[EXERCISE]
Please filter the data below down to the lines holding the string "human".

(Data items)
━━━━━━
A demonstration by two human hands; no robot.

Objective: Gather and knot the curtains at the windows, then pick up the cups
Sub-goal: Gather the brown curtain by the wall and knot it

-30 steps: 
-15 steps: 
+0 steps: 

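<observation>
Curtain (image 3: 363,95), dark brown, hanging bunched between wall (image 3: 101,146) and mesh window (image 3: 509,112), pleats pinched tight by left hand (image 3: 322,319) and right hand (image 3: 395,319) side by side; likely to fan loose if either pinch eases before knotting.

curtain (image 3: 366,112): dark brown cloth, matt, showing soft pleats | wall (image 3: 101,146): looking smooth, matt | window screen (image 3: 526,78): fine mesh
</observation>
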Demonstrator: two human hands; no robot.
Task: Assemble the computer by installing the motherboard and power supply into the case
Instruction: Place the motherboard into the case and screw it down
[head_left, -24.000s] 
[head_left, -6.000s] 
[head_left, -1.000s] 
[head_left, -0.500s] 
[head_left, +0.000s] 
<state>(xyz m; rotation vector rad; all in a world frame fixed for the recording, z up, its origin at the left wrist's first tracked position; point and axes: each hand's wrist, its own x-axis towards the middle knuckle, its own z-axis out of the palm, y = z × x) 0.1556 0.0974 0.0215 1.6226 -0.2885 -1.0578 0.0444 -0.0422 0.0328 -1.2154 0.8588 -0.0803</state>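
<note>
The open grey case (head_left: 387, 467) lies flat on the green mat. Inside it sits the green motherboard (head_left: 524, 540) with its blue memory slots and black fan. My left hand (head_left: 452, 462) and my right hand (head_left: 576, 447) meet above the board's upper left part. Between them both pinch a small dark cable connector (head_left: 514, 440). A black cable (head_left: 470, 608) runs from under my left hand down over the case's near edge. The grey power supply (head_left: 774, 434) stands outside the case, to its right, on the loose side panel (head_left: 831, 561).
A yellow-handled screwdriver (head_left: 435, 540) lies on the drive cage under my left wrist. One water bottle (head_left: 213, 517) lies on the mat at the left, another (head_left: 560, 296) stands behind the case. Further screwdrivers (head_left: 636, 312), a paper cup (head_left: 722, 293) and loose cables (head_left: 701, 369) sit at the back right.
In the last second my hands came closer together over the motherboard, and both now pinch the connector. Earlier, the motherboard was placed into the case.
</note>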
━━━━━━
[EXERCISE SOLUTION]
A demonstration by two human hands; no robot.
Demonstrator: two human hands; no robot.

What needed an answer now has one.